Textbooks tend to organize art history chronologically. But what if we re-told art history through color instead? Artspace is publishing a series of articles excerpted from Phaidon's Chromaphilia: The Story of Color in Art, each one offering a close look into the history of a single color in its relation to art. We've already looked at green and red, and in this iteration, we look at art history against the grain of blue, and the color's conceptual, psychological and cultural significance in the works of Helen Frankenthaler, Pablo Picasso, and Yves Klein.
...
There are many kinds of blue—all the same hue, yet with in-exhaustive permutations of appearance, effect, origin, and meaning.
Exploration of blue prompts an examination of why the sources of artists' pigments matter. New blues crop up at many junctures. Blue is the first hue we can associate with artificial synthesis, in ancient Egypt, where it appears to have held particular cultural significance. Ultramarine is of major importance in the history of art, and other blues also have their own stories. From a fifteenth-century manuscript illumination to Canaletto, four essays about pigment history highlight the flow of technology and material development that underpins color in art. Holbein's use of several different blues enables discussion of color behavior, particularly the vicissitudes of color shifts over time. From Giotto to Klein to Hiorns, the diverse substances that make up color resonate from the distant past to the present.
The language of color can be elusive and occasionally misunderstood, as revealed by the nineteenth-century argument that ancient Greeks could not see blue. Indeed, color has often been the subject of heated debate. The ambient blue light of Abbot Suger's church of Saint Denis in Paris reflects a theology of color and its generation, one with which not all medieval theologians concurred. In Renaissance Italy, color arguments roiled around the concept of disegno e colore, design and color, asserting priority for one or the other as it related to the philosophy of artistic practice rather than theology. Painted passages in works by Michelangelo and Titian show how each artist manipulated blue areas in a process that reveals his approach to all color.
Blue's purely formal attributes include its unique power to denote space and distance, as shown in works by Patinir, Hofmann, Diebenkorn, and Frankenthaler. It is also used to create the illusion of volume, manipulated to suggest three-dimensionality by artists such as Fra Filippo Lippi, contrasted with Nardo di Cione.
These blue details offer insights about all colors, including ideas regarding symbolic meaning.

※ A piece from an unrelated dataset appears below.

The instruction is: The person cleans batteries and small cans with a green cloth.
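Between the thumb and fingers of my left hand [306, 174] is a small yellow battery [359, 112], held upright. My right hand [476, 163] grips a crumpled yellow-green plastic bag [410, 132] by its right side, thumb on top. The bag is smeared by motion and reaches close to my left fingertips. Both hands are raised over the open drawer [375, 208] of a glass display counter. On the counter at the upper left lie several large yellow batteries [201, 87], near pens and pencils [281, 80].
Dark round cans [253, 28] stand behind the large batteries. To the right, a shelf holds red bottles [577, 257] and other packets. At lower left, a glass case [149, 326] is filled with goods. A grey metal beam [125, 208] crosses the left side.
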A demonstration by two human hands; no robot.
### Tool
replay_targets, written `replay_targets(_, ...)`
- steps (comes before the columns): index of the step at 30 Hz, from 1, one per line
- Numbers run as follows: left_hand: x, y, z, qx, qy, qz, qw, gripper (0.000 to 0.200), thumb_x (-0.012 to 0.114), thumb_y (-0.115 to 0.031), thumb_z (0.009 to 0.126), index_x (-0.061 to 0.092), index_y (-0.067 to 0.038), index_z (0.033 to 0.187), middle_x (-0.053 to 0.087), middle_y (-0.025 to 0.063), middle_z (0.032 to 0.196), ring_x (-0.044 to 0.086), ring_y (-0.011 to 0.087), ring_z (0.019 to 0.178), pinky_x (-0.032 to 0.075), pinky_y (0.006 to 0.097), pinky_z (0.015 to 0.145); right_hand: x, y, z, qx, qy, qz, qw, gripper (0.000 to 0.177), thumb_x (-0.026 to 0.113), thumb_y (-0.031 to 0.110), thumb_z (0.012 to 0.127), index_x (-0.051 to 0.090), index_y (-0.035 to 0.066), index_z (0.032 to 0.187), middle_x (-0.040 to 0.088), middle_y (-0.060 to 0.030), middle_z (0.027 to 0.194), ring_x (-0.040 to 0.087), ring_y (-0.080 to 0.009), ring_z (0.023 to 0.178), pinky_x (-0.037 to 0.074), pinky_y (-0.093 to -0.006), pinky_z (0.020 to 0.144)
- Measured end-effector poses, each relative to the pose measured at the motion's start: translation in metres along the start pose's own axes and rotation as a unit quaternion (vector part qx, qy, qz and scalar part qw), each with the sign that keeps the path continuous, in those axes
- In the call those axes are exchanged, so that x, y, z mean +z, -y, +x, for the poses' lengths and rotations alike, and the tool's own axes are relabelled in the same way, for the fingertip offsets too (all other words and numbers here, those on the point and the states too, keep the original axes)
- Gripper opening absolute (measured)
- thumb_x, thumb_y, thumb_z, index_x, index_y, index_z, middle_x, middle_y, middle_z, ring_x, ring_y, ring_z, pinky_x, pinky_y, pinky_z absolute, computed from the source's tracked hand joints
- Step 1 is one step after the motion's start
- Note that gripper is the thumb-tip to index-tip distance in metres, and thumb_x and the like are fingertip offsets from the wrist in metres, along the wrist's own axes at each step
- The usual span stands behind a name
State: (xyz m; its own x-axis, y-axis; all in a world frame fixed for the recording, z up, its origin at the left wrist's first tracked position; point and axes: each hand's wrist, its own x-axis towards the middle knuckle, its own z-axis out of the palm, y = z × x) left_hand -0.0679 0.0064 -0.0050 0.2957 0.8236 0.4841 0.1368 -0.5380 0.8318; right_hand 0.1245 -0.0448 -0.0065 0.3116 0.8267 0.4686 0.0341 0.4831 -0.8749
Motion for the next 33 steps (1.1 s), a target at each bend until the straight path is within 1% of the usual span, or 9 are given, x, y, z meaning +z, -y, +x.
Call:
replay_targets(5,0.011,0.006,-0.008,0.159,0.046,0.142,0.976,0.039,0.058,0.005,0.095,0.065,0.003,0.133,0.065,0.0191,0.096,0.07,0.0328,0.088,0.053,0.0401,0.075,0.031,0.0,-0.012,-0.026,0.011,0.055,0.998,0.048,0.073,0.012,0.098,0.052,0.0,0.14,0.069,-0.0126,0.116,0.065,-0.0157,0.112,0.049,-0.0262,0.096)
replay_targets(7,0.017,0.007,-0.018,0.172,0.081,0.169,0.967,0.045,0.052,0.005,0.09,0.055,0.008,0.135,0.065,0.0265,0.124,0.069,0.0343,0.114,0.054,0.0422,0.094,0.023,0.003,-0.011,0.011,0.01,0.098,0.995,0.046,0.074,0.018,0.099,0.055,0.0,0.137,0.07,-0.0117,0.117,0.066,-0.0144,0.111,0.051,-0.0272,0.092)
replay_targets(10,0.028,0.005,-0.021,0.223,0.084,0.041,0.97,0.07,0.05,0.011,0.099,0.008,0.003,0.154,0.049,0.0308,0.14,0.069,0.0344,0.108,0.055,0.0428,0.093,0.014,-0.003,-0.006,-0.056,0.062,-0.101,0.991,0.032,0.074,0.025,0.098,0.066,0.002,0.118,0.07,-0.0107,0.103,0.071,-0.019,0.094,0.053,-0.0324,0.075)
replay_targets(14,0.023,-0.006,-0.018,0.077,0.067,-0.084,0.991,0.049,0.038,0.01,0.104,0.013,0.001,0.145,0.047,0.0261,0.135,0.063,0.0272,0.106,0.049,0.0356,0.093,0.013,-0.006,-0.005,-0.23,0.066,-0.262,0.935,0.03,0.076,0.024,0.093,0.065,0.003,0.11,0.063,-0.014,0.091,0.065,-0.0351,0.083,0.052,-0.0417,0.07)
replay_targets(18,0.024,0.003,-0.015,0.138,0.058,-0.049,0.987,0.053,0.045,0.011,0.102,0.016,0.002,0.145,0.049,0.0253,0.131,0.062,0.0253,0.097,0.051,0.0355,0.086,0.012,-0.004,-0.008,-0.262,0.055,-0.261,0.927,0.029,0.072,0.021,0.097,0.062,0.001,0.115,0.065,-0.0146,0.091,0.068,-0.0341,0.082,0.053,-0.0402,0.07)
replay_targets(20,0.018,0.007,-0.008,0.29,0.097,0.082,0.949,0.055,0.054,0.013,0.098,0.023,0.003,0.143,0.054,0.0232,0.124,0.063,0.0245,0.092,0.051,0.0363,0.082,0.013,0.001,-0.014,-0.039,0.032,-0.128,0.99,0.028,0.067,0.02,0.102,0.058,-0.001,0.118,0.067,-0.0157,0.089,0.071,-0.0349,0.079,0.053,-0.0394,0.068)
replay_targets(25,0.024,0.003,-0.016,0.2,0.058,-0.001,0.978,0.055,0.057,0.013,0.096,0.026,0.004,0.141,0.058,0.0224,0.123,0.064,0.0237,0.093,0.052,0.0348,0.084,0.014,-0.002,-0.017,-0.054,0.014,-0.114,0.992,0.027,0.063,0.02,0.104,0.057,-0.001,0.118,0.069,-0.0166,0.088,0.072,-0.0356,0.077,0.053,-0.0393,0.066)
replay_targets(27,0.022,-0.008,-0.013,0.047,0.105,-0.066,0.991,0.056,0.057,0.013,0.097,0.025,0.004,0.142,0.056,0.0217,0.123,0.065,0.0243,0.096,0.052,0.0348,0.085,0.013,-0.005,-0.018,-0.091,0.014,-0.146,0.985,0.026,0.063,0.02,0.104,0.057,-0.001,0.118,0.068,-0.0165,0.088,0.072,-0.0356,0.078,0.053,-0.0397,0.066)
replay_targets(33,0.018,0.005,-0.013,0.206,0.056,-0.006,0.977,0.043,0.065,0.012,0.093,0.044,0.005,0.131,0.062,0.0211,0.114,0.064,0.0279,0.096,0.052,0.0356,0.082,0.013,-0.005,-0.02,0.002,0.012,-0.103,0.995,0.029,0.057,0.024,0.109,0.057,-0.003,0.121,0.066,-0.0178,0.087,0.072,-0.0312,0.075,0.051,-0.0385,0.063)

Symbolic references changed according to time and circumstance: the Virgin Mary's robe was not always blue, for example. Time and circumstance are also explored in discussions of Picasso's and Kandinsky's gravitation toward blue certain points in their lives, and in Klein's development of his own proprietary, signature blue.
Color's power to define space, understood from antiquity, persists in the contemporary world. But some artists have shifted the terms from explicit representation toward an evocative re-presentation of form that is redolent of landscape without using figurative imagery. Color is crucial in conjuring up those associations.

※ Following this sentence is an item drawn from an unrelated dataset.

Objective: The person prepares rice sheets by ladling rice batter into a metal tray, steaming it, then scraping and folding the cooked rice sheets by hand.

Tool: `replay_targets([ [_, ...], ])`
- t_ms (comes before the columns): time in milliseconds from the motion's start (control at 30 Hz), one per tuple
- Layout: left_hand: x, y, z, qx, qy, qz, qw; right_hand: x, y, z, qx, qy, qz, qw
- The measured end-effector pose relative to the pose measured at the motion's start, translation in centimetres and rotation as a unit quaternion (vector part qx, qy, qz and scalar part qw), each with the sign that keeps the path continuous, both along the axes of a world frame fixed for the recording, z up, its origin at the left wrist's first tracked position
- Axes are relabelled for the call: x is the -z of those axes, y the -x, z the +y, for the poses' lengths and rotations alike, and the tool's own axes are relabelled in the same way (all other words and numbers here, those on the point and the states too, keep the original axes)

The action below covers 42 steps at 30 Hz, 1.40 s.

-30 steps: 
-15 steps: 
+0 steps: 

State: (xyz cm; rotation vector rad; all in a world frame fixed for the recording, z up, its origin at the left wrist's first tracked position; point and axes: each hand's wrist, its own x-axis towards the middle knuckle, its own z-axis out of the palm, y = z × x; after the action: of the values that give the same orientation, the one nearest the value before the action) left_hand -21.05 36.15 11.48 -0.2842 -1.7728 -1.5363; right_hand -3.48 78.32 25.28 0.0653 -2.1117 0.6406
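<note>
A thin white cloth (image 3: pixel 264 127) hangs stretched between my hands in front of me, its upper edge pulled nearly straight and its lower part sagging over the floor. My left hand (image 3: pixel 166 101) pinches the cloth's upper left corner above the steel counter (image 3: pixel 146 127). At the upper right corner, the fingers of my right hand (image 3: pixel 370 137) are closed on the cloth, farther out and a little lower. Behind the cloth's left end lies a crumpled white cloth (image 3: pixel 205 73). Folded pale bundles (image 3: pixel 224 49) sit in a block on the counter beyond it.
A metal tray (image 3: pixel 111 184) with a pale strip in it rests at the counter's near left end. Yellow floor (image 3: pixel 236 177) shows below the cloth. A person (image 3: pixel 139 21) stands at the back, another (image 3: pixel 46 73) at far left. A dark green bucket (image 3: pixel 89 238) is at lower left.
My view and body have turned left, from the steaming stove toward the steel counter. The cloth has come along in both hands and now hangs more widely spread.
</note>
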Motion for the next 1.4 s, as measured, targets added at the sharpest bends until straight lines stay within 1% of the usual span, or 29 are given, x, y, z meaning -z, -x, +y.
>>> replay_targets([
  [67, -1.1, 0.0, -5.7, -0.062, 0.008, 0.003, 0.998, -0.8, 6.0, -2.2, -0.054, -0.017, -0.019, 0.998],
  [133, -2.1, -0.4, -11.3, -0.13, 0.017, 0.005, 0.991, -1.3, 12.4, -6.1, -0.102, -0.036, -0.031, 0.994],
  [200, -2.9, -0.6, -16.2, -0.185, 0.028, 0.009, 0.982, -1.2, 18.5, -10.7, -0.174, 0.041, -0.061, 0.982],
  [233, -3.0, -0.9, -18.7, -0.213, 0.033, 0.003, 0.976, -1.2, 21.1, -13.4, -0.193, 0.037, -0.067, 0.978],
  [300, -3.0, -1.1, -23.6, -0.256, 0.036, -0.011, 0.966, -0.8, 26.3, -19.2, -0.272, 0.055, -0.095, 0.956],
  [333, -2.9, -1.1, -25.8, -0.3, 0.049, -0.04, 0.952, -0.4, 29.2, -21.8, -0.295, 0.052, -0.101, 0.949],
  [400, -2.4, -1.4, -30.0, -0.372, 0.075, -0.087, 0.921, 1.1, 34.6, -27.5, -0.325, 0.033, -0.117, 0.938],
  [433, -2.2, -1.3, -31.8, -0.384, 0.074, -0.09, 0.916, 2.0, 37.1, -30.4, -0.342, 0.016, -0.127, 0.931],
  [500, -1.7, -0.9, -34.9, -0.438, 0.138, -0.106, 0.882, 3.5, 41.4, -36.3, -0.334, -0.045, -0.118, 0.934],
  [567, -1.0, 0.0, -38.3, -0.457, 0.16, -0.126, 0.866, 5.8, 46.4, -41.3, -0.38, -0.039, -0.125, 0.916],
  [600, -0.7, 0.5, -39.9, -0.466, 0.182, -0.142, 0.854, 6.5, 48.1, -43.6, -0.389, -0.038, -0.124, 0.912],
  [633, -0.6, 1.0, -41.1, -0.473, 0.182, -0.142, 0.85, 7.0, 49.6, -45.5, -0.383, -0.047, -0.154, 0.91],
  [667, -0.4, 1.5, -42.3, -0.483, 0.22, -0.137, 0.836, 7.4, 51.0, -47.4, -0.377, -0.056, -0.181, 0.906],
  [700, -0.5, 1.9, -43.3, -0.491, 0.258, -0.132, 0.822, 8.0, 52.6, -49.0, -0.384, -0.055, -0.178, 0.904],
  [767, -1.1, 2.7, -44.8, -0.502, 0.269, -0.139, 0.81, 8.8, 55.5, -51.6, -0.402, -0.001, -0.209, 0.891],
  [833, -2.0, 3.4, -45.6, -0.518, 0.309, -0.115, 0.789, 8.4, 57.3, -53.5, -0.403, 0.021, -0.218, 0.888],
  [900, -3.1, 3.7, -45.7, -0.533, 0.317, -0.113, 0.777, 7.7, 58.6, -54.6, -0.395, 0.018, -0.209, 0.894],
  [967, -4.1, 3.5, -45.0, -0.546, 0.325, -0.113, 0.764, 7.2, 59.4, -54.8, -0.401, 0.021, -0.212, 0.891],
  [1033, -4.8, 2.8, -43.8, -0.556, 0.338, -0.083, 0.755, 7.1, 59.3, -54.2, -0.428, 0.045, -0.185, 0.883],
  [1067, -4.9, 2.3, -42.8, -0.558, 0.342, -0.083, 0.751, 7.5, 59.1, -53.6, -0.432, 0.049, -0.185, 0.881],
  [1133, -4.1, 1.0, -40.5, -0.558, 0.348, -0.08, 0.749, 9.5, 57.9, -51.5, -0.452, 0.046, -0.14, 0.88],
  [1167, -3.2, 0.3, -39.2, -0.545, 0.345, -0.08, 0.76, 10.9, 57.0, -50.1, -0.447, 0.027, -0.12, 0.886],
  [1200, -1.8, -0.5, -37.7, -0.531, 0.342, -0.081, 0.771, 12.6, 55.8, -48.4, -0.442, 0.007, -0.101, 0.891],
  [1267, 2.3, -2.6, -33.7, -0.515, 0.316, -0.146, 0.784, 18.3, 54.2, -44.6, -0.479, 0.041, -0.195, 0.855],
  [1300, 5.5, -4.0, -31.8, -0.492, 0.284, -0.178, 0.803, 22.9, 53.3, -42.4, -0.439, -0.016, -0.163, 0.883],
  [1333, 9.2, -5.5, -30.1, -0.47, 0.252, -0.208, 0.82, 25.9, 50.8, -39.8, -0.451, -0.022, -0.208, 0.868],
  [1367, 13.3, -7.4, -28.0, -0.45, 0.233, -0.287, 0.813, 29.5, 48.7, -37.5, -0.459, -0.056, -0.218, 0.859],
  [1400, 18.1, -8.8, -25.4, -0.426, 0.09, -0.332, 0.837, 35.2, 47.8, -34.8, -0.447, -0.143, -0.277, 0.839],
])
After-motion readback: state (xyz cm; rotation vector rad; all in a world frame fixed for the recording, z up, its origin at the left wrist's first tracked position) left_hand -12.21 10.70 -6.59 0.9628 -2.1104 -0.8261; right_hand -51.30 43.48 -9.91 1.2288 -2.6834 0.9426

Patinir's aerial blue expresses spatial depth, and his elevated vantage point provides a limitless panorama. Richard Diebenkorn had an aerial epiphany while viewing the abstracted patchwork of topography seen from a low-flying plane. The bird's-eye view helped him translate something literal into something notional. Berkeley No. 22 is not a conventional landscape, although it reflects an attitude about the land and it is associated with the specific place stipulated in its title. A comment by the artist about color supports the powerful alignment of specific hues and their persistent tendencies to signify images. Looking back on his career, Diebenkorn discussed periods in which he was "fighting the landscape feeling," noting: "For years I didn't have the color blue on my palette because it reminded me too much of the spatial qualities in conventional landscapes." Among other insights, Diebenkorn's experience with a bird's-eye view allowed landscape back into his work and eventually reintroduced the color blue associated with his sense of place.

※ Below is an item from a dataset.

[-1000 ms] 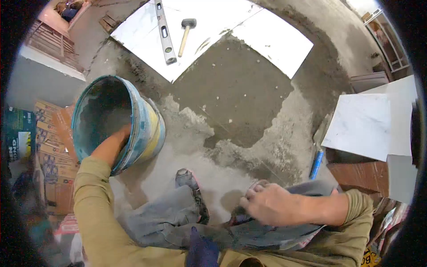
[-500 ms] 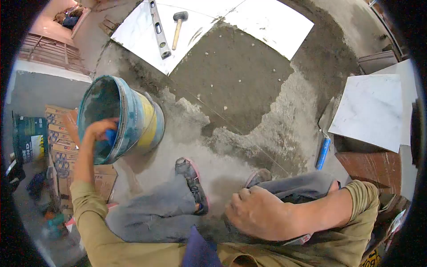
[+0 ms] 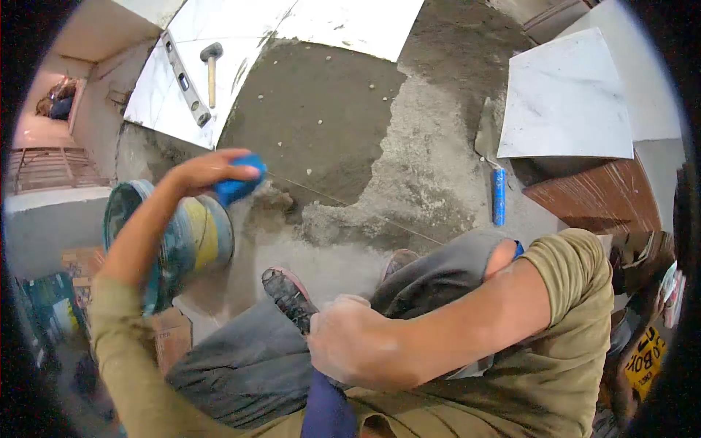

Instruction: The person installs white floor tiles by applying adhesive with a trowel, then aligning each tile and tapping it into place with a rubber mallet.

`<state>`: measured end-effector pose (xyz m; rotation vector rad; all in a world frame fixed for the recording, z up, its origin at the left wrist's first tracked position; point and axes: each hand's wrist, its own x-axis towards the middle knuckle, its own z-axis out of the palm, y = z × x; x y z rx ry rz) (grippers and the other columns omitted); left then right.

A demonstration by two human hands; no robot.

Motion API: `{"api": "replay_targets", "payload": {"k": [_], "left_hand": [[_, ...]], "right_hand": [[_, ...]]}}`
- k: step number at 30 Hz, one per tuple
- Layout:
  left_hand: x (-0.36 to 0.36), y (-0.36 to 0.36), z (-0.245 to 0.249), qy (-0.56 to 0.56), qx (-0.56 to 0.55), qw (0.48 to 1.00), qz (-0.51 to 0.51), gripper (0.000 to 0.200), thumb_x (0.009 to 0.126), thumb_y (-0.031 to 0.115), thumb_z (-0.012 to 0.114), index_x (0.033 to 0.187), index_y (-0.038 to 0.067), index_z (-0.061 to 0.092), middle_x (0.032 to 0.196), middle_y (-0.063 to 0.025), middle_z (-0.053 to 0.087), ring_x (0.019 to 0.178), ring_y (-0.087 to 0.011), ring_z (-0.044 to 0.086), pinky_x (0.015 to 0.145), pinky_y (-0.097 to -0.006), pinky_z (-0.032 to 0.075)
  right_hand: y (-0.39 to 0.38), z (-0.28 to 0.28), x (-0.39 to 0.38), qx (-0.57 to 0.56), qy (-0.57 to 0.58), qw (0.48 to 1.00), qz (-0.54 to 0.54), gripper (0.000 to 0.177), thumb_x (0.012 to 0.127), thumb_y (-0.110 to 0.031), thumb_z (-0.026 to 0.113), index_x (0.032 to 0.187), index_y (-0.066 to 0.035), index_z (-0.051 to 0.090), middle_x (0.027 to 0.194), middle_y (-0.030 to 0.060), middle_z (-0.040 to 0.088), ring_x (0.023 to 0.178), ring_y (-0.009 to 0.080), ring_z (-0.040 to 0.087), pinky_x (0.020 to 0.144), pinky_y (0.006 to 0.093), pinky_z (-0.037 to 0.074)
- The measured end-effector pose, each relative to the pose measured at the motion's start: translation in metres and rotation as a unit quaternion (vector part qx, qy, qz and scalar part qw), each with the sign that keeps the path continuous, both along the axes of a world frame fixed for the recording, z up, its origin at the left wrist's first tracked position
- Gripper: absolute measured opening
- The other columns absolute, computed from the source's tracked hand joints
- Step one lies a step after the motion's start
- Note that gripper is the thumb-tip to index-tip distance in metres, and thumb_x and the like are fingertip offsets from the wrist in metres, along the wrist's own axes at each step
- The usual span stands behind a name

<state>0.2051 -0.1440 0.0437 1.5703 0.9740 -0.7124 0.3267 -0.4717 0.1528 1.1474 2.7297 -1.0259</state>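
My left hand [image 3: 212, 172] is closed around a small blue cup-like container [image 3: 240, 181], held in the air just right of the bucket's mouth. Beneath my left forearm stands a tilted teal bucket [image 3: 204, 233] with a yellow patch. Beyond the blue container lies a patch of grey mortar [image 3: 314, 117] dotted with small pale lumps, with a string line crossing its near side. My right hand [image 3: 347, 339] is curled into a fist over my lap, near my shoe; it is blurred, and the inside of the fist is hidden.
White marbled tiles [image 3: 241, 36] bear a spirit level [image 3: 184, 77] and a rubber mallet [image 3: 212, 73]. To the right, a trowel with a blue handle [image 3: 499, 197] lies near a loose white tile [image 3: 566, 95], above a brown wrapped stack [image 3: 599, 193]. Cardboard boxes [image 3: 171, 336] lie left.
My left hand has come up out of the bucket with the blue container and moved right, towards the mortar. My right fist has shifted left over my lap. The view has turned right.
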Motion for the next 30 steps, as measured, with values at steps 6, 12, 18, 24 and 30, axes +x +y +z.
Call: {"api": "replay_targets", "payload": {"k": [6, 12, 18, 24, 30], "left_hand": [[0.120, -0.054, -0.114, -0.005, 0.022, 0.931, -0.364, 0.051, 0.083, 0.043, 0.073, 0.119, 0.009, 0.061, 0.102, -0.0069, 0.067, 0.091, -0.0169, 0.061, 0.079, -0.0348, 0.049], [0.214, -0.053, -0.189, -0.186, 0.202, 0.951, -0.145, 0.051, 0.085, 0.040, 0.072, 0.118, 0.003, 0.059, 0.106, -0.0091, 0.066, 0.094, -0.0183, 0.061, 0.082, -0.0350, 0.049], [0.203, -0.064, -0.142, -0.305, 0.112, 0.945, 0.045, 0.056, 0.084, 0.040, 0.072, 0.123, 0.002, 0.058, 0.112, -0.0135, 0.066, 0.103, -0.0219, 0.061, 0.090, -0.0384, 0.049], [0.090, -0.072, -0.119, -0.149, 0.160, 0.897, -0.385, 0.056, 0.076, 0.041, 0.078, 0.119, 0.010, 0.061, 0.110, -0.0163, 0.067, 0.104, -0.0319, 0.064, 0.085, -0.0431, 0.051], [0.102, -0.041, -0.143, -0.114, 0.211, 0.859, -0.453, 0.044, 0.068, 0.027, 0.081, 0.102, 0.008, 0.062, 0.096, -0.0199, 0.068, 0.095, -0.0363, 0.065, 0.078, -0.0451, 0.051]], "right_hand": [[0.004, 0.004, 0.010, 0.016, -0.029, 0.999, 0.007, 0.009, 0.068, -0.015, 0.066, 0.070, -0.013, 0.074, 0.068, 0.0026, 0.070, 0.065, 0.0222, 0.067, 0.044, 0.0405, 0.046], [0.014, 0.005, 0.020, 0.011, -0.051, 0.998, 0.022, 0.011, 0.068, -0.016, 0.066, 0.073, -0.012, 0.075, 0.071, 0.0029, 0.071, 0.066, 0.0244, 0.067, 0.045, 0.0417, 0.048], [0.019, 0.006, 0.023, -0.009, -0.049, 0.999, 0.011, 0.015, 0.070, -0.017, 0.067, 0.081, -0.012, 0.076, 0.076, 0.0045, 0.072, 0.071, 0.0241, 0.069, 0.050, 0.0429, 0.052], [0.024, 0.011, 0.027, -0.023, -0.054, 0.996, 0.070, 0.018, 0.072, -0.016, 0.068, 0.086, -0.011, 0.077, 0.082, 0.0050, 0.073, 0.078, 0.0250, 0.070, 0.054, 0.0448, 0.053], [0.031, 0.004, 0.019, -0.022, -0.043, 0.997, 0.059, 0.019, 0.070, -0.018, 0.070, 0.086, -0.010, 0.077, 0.083, 0.0051, 0.074, 0.077, 0.0242, 0.070, 0.053, 0.0439, 0.053]]}}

RELATED: "Color Is Never Unimportant": The History of Red and the Work of Judd, Bourgeois, and Kapoor
In Frankenthaler's Mountains and Sea, color has been handled in a new way to change the relationship of figure to ground and to evoke a specific landscape in chromatic, non-figurative terms. Having returned to her New York studio from an interlude in Nova Scotia, Frankenthaler later recalled that she had internalized the Canadian landscape, which had become embedded not just in her mind but also in her shoulder and her wrist. With that backdrop of mind and body, she created a lyrical, pastoral abstraction to summon a memory of a place through color. She thinned her oil paint to liquid with turpentine or kerosene, pouring and spilling it on raw cotton canvas. The paint pooled, puddled, soaked, and stained the support; color merged with the canvas fibers rather than resting on top. The thinned oil paint performed almost like transparent watercolor, but the oil/turpentine mix caused a faint aura to emerge around the edges of the blots of color. Frankenthaler left a lot of raw canvas as well, and there is no separation between figure and ground. Patches of blues and greens give a sensation of depth and an impression of topography, although there is no illusionism and no perspective in this closely observed yet abstract evocation of the land.
Helen Frankenthaler's Un Poco Más (1987) is available on Artspace for $9,368
Pablo Picasso went through phases devoted almost exclusively to a single dominant color, stimulated by emotional responses to human incident or by more intellectualized analyses of spatial perceptions, among other catalysts. The blue period occurred first, after which his palette changed to focus on rose. At other intervals in a long life of spectacular creativity, Picasso stripped away color intensities to create subdued earth-toned paintings, and he periodically reduced painting to a simple range of grays ranging from black to white. Of course, there were also periods of full-throttle color. "Colors, like features, follow the changes of the emotions," he reflected mid-career, in the 1930s.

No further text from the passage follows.